The municipality of Baarn near Utrecht, 25 miles from Amsterdam, announced last week it would erect the monument near its central station in January 2016 at a cost of $13,000, the news website rtvutrecht.nl reported.
In June, the Nieuw Israelitsche Weekblad, a Jewish weekly, reported on the findings of a historian, Bart Wallet, whose research showed that classes which the princesses Irene and Margriet would have attended in 1952 were split and the children of Jewish descent were placed in a parallel class. Jewish parents protested the move, to little effect.
In its statement, the city made no reference to this episode, which received extensive coverage in Dutch media.
“A memorial wall will be erected and fitted with a plaque with the names of 45 Jewish victims” who were deported from Baarn or otherwise captured and murdered, Baarn Mayor Mark Röell said in a statement.
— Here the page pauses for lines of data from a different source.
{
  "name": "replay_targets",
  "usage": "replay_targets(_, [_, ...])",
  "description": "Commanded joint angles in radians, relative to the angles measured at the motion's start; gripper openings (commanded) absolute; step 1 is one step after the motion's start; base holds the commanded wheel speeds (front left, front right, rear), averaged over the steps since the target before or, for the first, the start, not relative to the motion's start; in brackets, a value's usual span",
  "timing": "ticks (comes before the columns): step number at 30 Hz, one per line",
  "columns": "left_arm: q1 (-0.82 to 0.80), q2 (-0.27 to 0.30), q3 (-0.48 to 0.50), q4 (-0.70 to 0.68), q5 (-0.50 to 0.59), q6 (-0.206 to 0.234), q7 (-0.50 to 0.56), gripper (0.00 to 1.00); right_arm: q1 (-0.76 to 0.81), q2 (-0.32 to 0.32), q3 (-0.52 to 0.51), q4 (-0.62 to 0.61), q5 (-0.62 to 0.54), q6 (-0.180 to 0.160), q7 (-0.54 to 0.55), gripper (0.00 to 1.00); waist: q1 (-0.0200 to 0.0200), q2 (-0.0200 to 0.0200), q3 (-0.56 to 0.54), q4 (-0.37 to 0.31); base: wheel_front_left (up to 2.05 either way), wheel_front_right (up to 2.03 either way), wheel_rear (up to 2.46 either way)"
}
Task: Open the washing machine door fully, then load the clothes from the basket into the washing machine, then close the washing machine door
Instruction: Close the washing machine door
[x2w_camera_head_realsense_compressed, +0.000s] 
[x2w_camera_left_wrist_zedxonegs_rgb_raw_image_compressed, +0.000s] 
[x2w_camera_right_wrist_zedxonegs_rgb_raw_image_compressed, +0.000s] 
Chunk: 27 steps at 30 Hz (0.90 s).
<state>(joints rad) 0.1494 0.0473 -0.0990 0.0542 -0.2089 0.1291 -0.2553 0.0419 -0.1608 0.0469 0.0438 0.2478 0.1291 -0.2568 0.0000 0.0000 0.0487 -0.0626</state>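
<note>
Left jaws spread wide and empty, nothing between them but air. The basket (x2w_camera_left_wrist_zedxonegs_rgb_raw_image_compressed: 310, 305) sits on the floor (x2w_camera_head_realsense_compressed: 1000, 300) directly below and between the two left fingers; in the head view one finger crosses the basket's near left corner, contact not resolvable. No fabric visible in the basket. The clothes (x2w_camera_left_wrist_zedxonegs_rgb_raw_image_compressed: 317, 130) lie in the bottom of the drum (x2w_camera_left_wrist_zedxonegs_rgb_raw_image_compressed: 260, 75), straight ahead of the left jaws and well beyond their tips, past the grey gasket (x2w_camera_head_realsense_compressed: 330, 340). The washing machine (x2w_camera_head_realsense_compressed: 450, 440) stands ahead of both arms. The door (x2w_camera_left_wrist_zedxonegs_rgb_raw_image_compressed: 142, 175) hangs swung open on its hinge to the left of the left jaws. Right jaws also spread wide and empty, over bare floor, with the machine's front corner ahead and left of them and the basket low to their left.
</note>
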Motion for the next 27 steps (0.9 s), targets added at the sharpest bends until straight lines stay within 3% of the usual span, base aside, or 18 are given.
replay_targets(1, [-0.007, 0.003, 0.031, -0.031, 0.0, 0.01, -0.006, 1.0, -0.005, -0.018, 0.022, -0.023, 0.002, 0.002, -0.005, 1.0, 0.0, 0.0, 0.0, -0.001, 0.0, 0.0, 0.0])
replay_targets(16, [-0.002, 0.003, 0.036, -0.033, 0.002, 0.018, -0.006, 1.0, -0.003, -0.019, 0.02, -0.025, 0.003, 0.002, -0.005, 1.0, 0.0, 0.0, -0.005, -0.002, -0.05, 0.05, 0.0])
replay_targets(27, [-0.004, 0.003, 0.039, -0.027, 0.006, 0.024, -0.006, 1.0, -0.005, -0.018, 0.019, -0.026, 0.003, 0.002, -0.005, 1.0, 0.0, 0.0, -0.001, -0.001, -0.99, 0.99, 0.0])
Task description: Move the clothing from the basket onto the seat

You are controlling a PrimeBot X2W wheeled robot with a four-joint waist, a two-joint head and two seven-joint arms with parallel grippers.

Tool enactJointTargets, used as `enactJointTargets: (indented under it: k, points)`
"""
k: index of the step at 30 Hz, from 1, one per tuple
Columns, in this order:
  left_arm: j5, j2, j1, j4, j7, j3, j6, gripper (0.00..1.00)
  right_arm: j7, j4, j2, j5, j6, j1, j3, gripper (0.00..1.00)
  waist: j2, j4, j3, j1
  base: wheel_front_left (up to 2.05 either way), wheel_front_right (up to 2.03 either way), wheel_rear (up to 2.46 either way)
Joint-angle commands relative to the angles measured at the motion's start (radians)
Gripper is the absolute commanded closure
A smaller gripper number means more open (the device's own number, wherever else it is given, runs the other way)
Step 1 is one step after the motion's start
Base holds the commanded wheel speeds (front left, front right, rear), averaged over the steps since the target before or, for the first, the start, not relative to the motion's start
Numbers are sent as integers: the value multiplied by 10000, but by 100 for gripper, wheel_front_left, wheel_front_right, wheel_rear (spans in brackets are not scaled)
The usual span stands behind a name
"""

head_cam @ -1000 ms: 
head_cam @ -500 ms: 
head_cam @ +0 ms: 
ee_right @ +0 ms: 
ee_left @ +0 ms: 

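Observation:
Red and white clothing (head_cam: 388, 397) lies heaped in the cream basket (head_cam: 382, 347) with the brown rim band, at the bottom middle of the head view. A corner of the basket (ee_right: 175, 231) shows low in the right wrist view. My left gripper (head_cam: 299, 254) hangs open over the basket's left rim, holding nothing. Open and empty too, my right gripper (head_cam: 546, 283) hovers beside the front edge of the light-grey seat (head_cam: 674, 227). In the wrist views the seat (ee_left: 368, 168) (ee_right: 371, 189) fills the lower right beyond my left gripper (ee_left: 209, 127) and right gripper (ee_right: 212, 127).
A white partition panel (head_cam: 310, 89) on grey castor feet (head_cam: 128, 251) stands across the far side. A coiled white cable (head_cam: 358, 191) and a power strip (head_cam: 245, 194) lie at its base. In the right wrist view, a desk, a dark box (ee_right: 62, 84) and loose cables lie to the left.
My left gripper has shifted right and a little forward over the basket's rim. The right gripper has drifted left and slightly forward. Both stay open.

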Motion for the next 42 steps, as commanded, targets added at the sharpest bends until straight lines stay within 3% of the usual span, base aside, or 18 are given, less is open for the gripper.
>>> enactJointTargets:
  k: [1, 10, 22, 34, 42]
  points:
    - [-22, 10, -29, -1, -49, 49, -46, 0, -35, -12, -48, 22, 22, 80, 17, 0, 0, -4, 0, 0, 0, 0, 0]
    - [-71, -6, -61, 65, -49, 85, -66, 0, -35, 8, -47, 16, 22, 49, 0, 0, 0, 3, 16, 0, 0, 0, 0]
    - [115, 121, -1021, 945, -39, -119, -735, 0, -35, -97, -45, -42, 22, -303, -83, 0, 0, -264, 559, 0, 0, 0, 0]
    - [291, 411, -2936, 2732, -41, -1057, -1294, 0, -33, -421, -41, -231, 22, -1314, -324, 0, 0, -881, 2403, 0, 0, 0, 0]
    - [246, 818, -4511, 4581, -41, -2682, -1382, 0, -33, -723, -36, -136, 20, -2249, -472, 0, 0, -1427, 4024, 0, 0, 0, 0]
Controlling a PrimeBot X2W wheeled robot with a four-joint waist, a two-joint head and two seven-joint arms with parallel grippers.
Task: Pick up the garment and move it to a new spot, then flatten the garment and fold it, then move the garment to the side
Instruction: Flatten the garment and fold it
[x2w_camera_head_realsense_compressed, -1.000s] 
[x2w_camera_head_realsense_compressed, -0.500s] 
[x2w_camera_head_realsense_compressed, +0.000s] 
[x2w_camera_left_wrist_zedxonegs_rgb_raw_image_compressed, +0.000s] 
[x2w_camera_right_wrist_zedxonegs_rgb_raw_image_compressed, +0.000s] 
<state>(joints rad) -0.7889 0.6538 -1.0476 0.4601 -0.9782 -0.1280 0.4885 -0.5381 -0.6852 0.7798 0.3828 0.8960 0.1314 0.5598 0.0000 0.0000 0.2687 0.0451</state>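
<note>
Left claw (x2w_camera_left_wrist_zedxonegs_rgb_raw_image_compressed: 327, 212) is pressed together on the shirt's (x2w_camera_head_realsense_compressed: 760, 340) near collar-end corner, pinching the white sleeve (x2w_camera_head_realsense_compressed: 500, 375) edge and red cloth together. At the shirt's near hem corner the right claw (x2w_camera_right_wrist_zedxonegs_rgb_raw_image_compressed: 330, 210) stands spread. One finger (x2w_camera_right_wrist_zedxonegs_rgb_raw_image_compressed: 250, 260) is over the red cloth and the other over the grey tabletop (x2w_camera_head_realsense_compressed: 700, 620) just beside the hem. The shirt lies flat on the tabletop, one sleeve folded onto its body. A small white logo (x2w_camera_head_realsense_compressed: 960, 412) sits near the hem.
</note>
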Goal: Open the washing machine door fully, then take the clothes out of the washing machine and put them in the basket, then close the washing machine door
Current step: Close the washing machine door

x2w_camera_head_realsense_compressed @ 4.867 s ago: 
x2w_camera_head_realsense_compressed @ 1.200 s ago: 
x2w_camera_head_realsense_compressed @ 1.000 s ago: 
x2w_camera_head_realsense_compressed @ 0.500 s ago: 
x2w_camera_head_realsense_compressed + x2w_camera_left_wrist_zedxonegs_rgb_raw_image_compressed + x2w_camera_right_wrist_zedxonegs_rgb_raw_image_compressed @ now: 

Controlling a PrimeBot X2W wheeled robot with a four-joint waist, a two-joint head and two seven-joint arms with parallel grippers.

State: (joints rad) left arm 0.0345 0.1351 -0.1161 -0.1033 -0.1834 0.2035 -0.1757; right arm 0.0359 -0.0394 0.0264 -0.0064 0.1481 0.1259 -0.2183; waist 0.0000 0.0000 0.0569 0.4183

Last month, the city of Utrecht, which had been the only large Dutch city without a Holocaust memorial site, unveiled its commemorative monument for Holocaust victims near the Dutch Railway Museum.
The monument was erected there following initial objections by the museum, which had reportedly thwarted earlier attempts at commemoration on its grounds. Local Jews sought to commemorate the victims there because that locale had been the roundup point for more than 1,224 Jewish Holocaust victims in the 1940s, when the museum grounds still served as a train station. Management said the deportation were sufficiently commemorated in a permanent exhibition inside the museum.
The Dutch Israelite Religious Community, or NIK, wrote in a statement that with the erection of the monument, which cost over $200,000, Utrecht “fulfilled it duty of honor.”